Molecular function: Component of the mitochondria-localised SCF-FBXL4 ubiquitin E3 ligase complex. This complex restricts mitophagy by controlling the degradation of BNIP3 and NIX mitophagy receptors (26,27).

Reference 27
Cao Y, Zheng J, Wan H, Sun Y, Fu S, Liu S, et al. A mitochondrial SCF-FBXL4 ubiquitin E3 ligase complex degrades BNIP3 and NIX to restrain mitophagy and prevent mitochondrial disease. EMBO J. 2023 Jul 3;42(13):e113033.

[27] posted on thread A mitochondrial SCF‐FBXL4 ubiquitin E3 ligase complex degrades BNIP3 and NIX to restrain mitophagy and prevent mitochondrial disease (2023)
 
Commenting in the main DecodeME thread:
I know some of our members have diagnosed issues with iron, and infections can change iron homeostasis.

BNIP3 has links to HIF-1⍺, iron metabolism and the proteasome. This paper suggests a bi-directional upregulation between BNIP3 and HIF-1⍺ (in a melanoma model).

Screenshot 2025-08-09 at 3.33.23 PM copy.jpg

BNIP3 promotes HIF‐1α‐driven melanoma growth by curbing intracellular iron homeostasis (2021, The EMBO Journal)

BNIP3 is a mitophagy receptor with context‐dependent roles in cancer, but whether and how it modulates melanoma growth in vivo remains unknown. Here, we found that elevated BNIP3 levels correlated with poorer melanoma patient’s survival and depletion of BNIP3 in B16‐F10 melanoma cells compromised tumor growth in vivo. BNIP3 depletion halted mitophagy and enforced a PHD2‐mediated downregulation of HIF‐1α and its glycolytic program both in vitro and in vivo.

Mechanistically, we found that BNIP3‐deprived melanoma cells displayed increased intracellular iron levels caused by heightened NCOA4‐mediated ferritinophagy, which fostered PHD2‐mediated HIF‐1α destabilization. These effects were not phenocopied by ATG5 or NIX silencing. Restoring HIF‐1α levels in BNIP3‐depleted melanoma cells rescued their metabolic phenotype and tumor growth in vivo, but did not affect NCOA4 turnover, underscoring that these BNIP3 effects are not secondary to HIF‐1α.

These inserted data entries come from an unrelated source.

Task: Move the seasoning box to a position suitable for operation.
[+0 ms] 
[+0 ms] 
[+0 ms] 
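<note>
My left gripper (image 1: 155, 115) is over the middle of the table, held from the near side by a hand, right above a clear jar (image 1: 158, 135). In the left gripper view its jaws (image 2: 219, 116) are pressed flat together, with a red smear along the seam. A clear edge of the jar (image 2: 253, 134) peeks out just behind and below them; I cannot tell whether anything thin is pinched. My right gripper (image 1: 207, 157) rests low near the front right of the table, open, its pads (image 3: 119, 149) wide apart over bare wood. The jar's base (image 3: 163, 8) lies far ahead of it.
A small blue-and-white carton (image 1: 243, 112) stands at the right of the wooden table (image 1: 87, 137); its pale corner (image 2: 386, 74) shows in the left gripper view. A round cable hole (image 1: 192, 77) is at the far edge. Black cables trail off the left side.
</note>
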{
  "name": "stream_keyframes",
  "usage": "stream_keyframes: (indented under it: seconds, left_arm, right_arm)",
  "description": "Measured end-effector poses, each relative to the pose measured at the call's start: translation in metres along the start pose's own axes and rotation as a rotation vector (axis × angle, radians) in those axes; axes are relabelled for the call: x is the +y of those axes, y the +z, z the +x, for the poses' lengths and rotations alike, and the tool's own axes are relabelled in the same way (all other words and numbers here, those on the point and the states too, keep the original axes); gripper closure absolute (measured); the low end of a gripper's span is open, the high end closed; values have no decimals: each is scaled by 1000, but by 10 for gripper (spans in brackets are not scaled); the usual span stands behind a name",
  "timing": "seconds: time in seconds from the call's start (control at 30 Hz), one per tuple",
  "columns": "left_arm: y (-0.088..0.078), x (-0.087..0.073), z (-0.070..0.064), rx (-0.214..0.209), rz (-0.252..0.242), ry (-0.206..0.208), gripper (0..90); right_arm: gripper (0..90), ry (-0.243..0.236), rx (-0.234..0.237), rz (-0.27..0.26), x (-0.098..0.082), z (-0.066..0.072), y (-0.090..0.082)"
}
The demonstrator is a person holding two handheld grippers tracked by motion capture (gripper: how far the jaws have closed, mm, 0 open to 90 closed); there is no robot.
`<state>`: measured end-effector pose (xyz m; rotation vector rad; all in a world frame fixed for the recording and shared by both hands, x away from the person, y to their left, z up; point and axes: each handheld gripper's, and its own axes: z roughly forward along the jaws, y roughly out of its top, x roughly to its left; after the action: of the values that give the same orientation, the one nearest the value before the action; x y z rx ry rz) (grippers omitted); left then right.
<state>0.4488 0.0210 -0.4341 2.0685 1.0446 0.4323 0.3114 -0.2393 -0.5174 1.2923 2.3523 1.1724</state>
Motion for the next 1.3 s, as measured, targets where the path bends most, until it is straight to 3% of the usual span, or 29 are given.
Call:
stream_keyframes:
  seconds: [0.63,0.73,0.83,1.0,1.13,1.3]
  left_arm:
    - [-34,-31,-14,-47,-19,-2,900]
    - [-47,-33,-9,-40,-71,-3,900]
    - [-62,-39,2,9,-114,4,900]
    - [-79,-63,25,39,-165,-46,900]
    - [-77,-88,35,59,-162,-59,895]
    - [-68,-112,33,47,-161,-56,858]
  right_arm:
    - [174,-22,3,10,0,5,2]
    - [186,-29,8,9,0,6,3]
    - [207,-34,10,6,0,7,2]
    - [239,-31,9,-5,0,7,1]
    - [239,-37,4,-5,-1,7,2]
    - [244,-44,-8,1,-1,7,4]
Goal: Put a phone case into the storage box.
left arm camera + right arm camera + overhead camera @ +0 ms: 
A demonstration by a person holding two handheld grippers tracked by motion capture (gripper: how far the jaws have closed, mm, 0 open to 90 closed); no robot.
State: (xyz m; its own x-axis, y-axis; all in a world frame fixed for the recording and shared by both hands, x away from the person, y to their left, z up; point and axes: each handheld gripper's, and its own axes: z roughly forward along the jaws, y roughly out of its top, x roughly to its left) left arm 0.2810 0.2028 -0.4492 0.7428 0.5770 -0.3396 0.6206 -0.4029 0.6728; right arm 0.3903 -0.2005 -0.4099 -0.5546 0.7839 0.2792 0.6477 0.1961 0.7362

These results unravel an unexpected role of BNIP3 as upstream regulator of the pro‐tumorigenic HIF‐1α glycolytic program in melanoma cells.

• High BNIP3 expression in melanoma patients correlates with poor survival.

• BNIP3 deficiency in mice reduces melanoma growth.

• BNIP3‐depleted melanoma cells show reduced HIF‐1α protein levels, glycolysis defects and exacerbated lysosomal turnover of the ferritinophagy receptor NCOA4.

• Elevated intracellular iron in BNIP3‐deprived cells promotes PHD2‐mediated degradation of HIF‐1α.

• A HIF‐1α hydroxylation‐mutant rescues tumor growth potential of BNIP3‐silenced cells.

Web | PDF | The EMBO Journal | Open Access

We propose a model in which BNIP3, due to its ability to regulate the intracellular availability of iron by directly controlling NCOA4-mediated ferritinophagy, maintains HIF-1α-driven glycolytic program and establishes a feedforward BNIP3-HIF-1α axis that fosters melanoma growth. This bidirectional loop between BNIP3 and HIF-1α is an unexpected finding of this study, given that BNIP3 is a hypoxia-responsive gene thought to operate as a downstream target of HIF-1α rather than being a positive regulator of this transcription factor.